Provided material.
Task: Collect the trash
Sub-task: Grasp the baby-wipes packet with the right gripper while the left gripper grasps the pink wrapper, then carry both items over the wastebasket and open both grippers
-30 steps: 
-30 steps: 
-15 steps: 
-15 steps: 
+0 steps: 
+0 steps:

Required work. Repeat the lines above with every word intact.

Solution to this task.
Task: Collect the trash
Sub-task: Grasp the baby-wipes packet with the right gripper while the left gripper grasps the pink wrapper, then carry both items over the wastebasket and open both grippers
-30 steps: 
-30 steps: 
-15 steps: 
-15 steps: 
+0 steps: 
+0 steps:

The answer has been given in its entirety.